料金相場はプラズマシャワーのみでおよそ1万円〜2万円、美容成分を追加する場合は2〜3万円のオプション代金が追加になることが多いようです。
プラズマシャワー(プラソニック)の治療が受けられる東京都内の美容クリニック一覧
難治性ニキビには「イソトレチノイン」の自費治療を提案されるケースも
皮膚科で処方された外用薬や、抗生物質の内服を医師の指示通りに続けていても治らない難治性のニキビには「イソトレチノイン(ロアキュタン)」という内服薬での治療が提案されることがあります。
イソトレチノインは「ビタミンA誘導体」を含み、「ロアキュタン」という商品名で販売されている内服薬です。ニキビの原因である過剰な皮脂をおさえ、アクネ菌に対する高い抗菌・抗炎症効果が期待できます。
ニキビの炎症が強く、肌に凹凸ができてしまう方や、皮膚科で治療を受けていてもニキビを繰り返すという方が処方の対象です。また、日本国内では未承認薬となっているため、保険適応外の治療となります。
早くて 4〜12週間ほどで肌変化を感じることができるといわれていますが、服用時の禁忌事項や副作用が生じるリスクが多いため、注意が必要になります。

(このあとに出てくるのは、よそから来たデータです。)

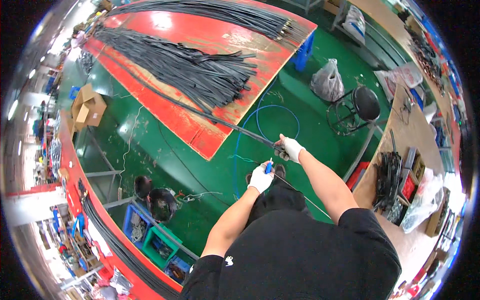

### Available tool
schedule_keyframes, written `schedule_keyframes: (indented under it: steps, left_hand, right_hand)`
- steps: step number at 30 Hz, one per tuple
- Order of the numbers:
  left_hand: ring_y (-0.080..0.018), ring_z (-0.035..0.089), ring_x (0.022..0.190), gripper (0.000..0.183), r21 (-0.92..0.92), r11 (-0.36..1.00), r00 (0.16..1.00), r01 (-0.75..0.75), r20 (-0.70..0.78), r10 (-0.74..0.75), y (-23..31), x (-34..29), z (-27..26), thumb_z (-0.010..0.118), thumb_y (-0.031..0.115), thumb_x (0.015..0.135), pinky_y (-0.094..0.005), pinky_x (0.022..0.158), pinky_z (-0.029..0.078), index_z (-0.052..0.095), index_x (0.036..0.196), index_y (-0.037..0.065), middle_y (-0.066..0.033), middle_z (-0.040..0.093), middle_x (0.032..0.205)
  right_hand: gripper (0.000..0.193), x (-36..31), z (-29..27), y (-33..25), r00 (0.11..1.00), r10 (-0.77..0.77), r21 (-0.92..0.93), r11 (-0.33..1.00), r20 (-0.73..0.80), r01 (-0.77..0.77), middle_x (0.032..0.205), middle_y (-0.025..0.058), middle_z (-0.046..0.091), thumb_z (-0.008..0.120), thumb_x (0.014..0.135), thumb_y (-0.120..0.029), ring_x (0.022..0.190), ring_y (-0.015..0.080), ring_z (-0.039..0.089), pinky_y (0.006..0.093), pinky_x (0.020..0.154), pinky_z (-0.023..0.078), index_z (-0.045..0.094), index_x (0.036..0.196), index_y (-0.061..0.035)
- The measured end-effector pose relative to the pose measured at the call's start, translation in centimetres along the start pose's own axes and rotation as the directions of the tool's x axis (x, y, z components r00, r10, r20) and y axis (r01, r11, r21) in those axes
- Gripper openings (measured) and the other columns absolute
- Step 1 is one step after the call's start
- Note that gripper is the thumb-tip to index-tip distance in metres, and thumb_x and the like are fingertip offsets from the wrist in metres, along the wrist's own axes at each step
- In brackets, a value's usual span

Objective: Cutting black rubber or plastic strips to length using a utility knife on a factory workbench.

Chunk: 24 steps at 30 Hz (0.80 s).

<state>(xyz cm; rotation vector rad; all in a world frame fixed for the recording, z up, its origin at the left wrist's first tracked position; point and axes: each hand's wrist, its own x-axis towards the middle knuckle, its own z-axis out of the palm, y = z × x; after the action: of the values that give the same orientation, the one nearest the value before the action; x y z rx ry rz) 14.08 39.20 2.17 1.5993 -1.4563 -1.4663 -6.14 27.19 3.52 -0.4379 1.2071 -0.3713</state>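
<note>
My left hand point(261, 179), in a white glove, is closed around a small blue tool point(269, 167) with a pale tip; its exact kind cannot be made out. My right hand point(291, 149), also gloved in white with bare fingertips, grips the near end of a long black strip point(220, 120). From there the strip stretches back over the corner of the red table point(200, 142). A large bundle of flat black strips point(185, 67) lies on that table. One thin pale line point(315, 206) passes beneath my right forearm.
A second black bundle point(215, 12) with metallic ends lies farther back. Blue hose point(280, 106) loops over the green floor. Right of it are a black stool point(366, 103) and a plastic bag point(327, 80). Bins point(160, 245) and a red bench point(107, 220) flank my left; a wooden bench point(417, 130) stands right.
</note>
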Motion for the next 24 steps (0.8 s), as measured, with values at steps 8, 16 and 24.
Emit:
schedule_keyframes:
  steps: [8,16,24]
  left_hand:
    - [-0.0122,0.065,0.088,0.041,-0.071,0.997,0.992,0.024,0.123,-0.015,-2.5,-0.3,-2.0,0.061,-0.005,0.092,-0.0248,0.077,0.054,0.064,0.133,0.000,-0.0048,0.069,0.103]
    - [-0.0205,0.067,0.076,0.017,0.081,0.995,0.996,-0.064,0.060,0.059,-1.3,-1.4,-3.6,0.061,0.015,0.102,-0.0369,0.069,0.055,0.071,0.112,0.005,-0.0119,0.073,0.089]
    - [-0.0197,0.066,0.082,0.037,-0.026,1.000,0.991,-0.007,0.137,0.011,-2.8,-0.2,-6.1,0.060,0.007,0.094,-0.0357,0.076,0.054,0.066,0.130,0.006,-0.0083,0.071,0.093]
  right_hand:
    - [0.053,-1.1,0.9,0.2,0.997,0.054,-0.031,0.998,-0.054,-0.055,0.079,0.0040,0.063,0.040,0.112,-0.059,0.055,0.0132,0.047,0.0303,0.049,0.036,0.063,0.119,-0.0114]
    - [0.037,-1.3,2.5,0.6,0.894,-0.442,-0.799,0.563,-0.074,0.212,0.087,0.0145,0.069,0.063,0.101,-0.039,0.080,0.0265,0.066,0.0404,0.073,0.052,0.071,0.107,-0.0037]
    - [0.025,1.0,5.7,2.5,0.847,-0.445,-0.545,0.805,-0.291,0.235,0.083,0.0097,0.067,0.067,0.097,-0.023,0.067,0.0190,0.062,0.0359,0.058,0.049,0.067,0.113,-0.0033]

イソトレチノインは「治らないニキビ治療の最終選択肢」とも呼ばれているため、必ず医師の指示にしたがい、必要時のみ内服するよう心がけるとよいでしょう。
ニキビが治らない苦しみにおさらば!
ニキビが治らずに悩んでいる人は多いです。今回の記事では、ニキビの悪化を引き起こす恐れのある行動を6つご紹介しました。
すでに皮膚科や美容皮膚科で治療を受けているのに、なかなかニキビが改善しないようであれば、他の治療の検討や、他の皮膚科へ受診してみる方法も有効だと考えられます。
また、ニキビ治療には保険治療と自費治療があり、治療内容は多岐にわたります。特に自費治療の内容はクリニックによって大きく異なりますので、あらかじめホームページを見てどのような治療を行っているのか確認しておくとよいでしょう。
自分に合う治療を上手く組み合わせることで、早期のニキビ改善が期待できます。